[WHAT YOU HAVE TO DO] The answer is to be the lines of the material from its start through the line containing "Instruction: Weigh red", each copied exactly; no pictures.
- - -
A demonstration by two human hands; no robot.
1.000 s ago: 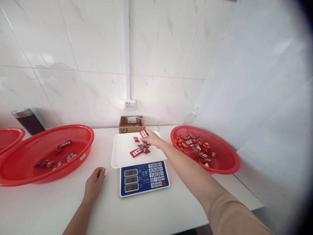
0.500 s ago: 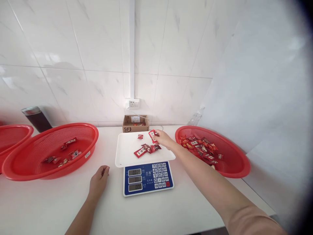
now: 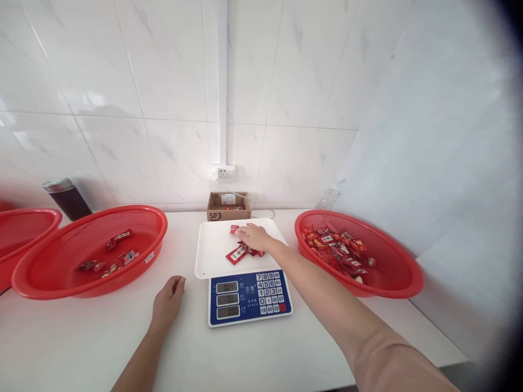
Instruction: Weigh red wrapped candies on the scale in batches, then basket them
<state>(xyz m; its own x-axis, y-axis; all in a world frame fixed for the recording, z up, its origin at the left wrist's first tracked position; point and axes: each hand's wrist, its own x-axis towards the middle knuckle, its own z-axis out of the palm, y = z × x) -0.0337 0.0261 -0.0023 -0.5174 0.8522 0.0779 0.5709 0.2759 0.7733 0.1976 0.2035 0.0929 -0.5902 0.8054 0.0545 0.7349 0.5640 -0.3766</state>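
Note:
My right hand reaches over the white tray of a blue-faced electronic scale. Its fingers are together and bent down onto a small pile of red packets; the packet under the fingertips is mostly hidden. My left hand rests on the white table left of the scale, fingers loosely curled, holding nothing. A red mesh basket to the right holds many red packets. Another red basket on the left holds several packets.
A third red basket shows at the far left edge. Behind the scale stands a small cardboard box below a wall socket. A dark cylinder with a metal lid stands at the back left; a clear bottle leans at the back right.
My right hand, which held one red packet up above the tray, has come down to the left onto the pile. My left hand has stayed put. The view shifted slightly.

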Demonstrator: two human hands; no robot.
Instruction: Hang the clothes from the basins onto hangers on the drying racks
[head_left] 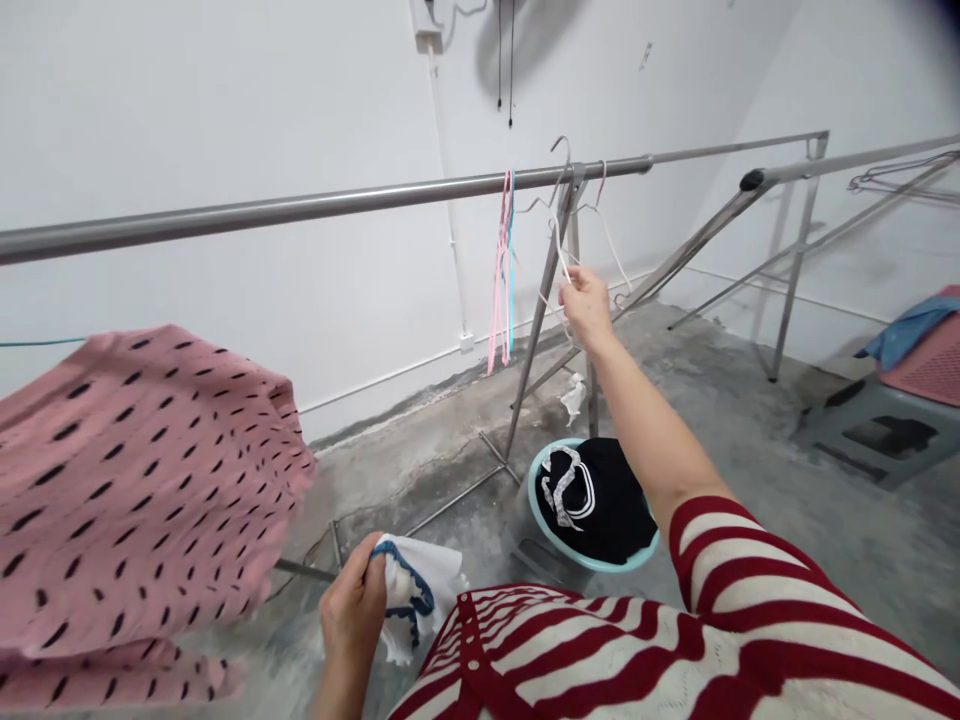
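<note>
My left hand is closed around a small white garment with blue trim, low in front of my body. Reaching up to the rail, my right hand pinches a white clothes hanger; the hanger's hook is close to the metal rail, and I cannot tell whether it still rests there. Beside it hang pink hangers, a blue hanger and another white hanger.
A light blue basin with black clothing stands on the floor below my right arm. A pink spotted garment hangs at left. Further right are a second drying rack and a grey stool bearing a pink basket.
</note>
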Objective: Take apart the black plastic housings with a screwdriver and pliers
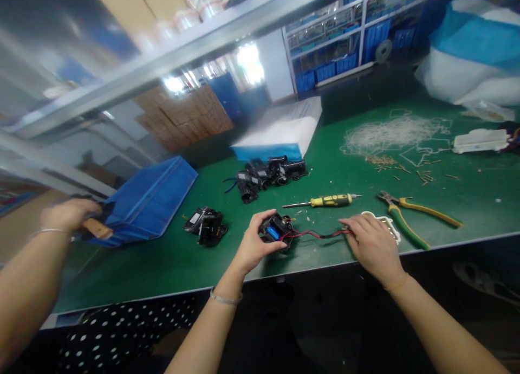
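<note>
My left hand (254, 243) is closed around a small black housing (277, 232) with a blue part inside, held just above the green table's front edge (170, 265). Red and black wires (320, 234) run from the housing rightward to my right hand (371, 243), whose fingers pinch their far end beside a white plastic piece (388, 225). A yellow-handled screwdriver (330, 200) lies just beyond both hands.
Another person's hand (67, 214) at the left grips a wooden handle by a tipped blue bin (148, 200). Black housings lie in a pile (268, 176) and a pair (206, 226). Yellow-green pliers (410, 214), loose pins, white wire scraps (394, 135) and a white-blue bag (280, 133) sit farther back.
</note>
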`<state>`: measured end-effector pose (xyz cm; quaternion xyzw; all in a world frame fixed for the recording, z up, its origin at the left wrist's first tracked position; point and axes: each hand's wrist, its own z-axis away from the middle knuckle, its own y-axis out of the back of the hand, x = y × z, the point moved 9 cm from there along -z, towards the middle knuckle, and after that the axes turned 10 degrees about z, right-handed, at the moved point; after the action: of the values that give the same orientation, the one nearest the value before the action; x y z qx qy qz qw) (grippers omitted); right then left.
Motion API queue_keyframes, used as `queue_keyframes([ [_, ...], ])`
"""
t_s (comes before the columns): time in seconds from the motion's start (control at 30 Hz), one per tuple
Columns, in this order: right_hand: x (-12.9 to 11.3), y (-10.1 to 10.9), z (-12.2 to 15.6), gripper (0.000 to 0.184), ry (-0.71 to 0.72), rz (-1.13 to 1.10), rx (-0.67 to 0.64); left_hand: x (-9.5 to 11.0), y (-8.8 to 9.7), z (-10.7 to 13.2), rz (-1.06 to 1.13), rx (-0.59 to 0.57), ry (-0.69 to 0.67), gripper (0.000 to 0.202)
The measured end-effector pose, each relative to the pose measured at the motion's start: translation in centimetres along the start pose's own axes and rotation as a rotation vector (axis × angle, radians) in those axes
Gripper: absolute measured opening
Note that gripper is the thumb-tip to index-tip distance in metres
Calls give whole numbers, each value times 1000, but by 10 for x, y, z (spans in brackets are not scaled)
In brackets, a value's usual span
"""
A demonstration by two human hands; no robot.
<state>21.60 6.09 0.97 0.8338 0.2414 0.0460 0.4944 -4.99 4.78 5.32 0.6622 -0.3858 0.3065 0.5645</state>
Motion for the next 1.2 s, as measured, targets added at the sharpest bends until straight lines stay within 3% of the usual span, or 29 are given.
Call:
queue_keyframes([
  [0.07, -3, 3, 0, 36, 22, -4, -21, 7, -8, -1, -50, -39, -69, 78],
  [0.17, -18, 23, 1, 55, 42, -55, -10, 15, -18, -1, -97, -82, -115, 81],
  [0.3, -67, 51, -4, 51, 136, -381, -24, 21, -27, -1, -131, -119, -128, 85],
  [0.37, -89, 47, -11, 41, 139, -550, -54, 24, -28, 0, -134, -117, -137, 82],
  [0.47, -104, 20, -22, 26, 62, -608, -104, 27, -28, 1, -138, -114, -152, 76],
  [0.57, -103, -11, -27, 19, -8, -537, -136, 28, -28, 1, -150, -114, -156, 74],
  [0.7, -95, -30, -20, 13, -52, -480, -149, 28, -27, 1, -162, -120, -155, 74],
  [1.0, -85, -31, -18, 39, -92, -685, -139, 26, -29, 0, -186, -112, -131, 70],
  [1.2, -75, -35, -20, 40, -153, -944, -86, 37, -50, -2, -193, -171, -131, 71],
])
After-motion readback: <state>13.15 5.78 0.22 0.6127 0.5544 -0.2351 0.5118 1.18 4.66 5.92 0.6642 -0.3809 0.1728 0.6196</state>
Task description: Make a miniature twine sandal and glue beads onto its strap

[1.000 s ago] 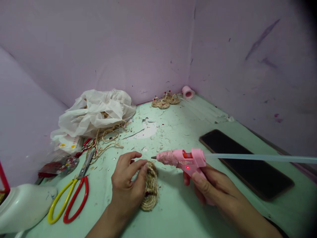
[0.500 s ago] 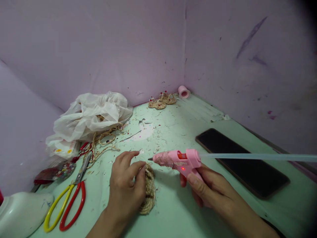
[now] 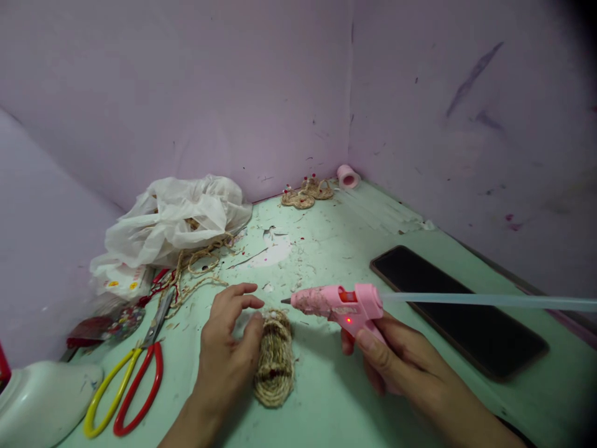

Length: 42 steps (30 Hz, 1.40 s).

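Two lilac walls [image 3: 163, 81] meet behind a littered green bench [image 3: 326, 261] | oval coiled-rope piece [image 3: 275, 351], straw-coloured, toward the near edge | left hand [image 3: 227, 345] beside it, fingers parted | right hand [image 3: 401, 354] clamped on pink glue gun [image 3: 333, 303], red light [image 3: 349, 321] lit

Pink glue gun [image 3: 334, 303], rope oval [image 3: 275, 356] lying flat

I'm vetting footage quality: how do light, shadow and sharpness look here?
Head view: dim overall, tabletop brightest toward its far middle; head view: soft shadow below the pink glue gun, whose red light glows but whose lettering is blurred; head view: upper right corner fades to black.
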Each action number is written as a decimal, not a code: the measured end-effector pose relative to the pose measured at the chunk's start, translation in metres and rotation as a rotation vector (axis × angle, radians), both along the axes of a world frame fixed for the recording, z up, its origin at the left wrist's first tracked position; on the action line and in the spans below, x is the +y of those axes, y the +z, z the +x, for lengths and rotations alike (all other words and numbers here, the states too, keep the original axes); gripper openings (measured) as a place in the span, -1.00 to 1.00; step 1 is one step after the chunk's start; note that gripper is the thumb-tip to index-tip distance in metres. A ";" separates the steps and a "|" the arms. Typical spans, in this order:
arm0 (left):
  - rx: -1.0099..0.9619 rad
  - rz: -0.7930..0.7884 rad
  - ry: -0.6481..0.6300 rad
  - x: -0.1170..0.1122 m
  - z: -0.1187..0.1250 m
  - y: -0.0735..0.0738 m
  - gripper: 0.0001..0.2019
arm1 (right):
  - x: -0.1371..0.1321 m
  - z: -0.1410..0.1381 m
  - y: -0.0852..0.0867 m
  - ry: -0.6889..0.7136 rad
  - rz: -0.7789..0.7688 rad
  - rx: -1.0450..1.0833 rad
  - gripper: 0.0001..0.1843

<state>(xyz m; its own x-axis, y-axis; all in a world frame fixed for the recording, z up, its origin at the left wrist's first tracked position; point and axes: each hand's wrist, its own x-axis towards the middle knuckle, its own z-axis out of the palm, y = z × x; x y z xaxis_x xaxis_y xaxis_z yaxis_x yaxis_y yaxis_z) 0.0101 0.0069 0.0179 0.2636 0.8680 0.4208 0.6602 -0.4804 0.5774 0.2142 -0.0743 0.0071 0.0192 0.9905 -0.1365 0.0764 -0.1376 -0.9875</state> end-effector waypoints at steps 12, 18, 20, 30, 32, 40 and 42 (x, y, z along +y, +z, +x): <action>-0.391 -0.371 -0.009 -0.019 -0.004 0.024 -0.88 | 0.019 -0.021 0.020 -0.119 -0.072 0.387 -0.54; -0.586 -0.660 -0.304 -0.036 0.003 0.033 -0.75 | 0.039 -0.078 0.056 0.003 0.020 0.695 -0.69; -0.715 -0.662 -0.344 -0.038 -0.001 0.032 -0.73 | 0.043 -0.098 0.063 0.031 0.005 0.719 -0.70; -1.115 -0.717 -0.171 -0.015 -0.046 0.021 -0.74 | 0.060 -0.069 0.021 -0.159 0.102 0.135 -0.75; -1.138 -0.764 -0.156 -0.009 -0.049 0.014 -0.74 | 0.067 -0.056 0.009 -0.209 -0.009 0.156 -0.73; -1.047 -0.922 -0.163 -0.010 -0.041 -0.018 -0.77 | 0.077 -0.057 0.000 0.015 -0.256 0.182 -0.69; -1.041 -0.939 -0.166 -0.010 -0.040 -0.020 -0.78 | 0.077 -0.059 0.000 0.031 -0.274 0.206 -0.68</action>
<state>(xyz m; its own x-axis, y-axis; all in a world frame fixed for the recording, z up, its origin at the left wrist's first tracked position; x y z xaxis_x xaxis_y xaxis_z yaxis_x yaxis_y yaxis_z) -0.0295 -0.0032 -0.0020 0.3200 0.9202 -0.2256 -0.2863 0.3209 0.9028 0.1557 0.0027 0.0070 -0.0666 0.9159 -0.3958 -0.1128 -0.4010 -0.9091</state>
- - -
[ANSWER FOR THE TASK]
A demonstration by two human hands; no robot.
1.000 s ago: 
0.500 s ago: 
now: 
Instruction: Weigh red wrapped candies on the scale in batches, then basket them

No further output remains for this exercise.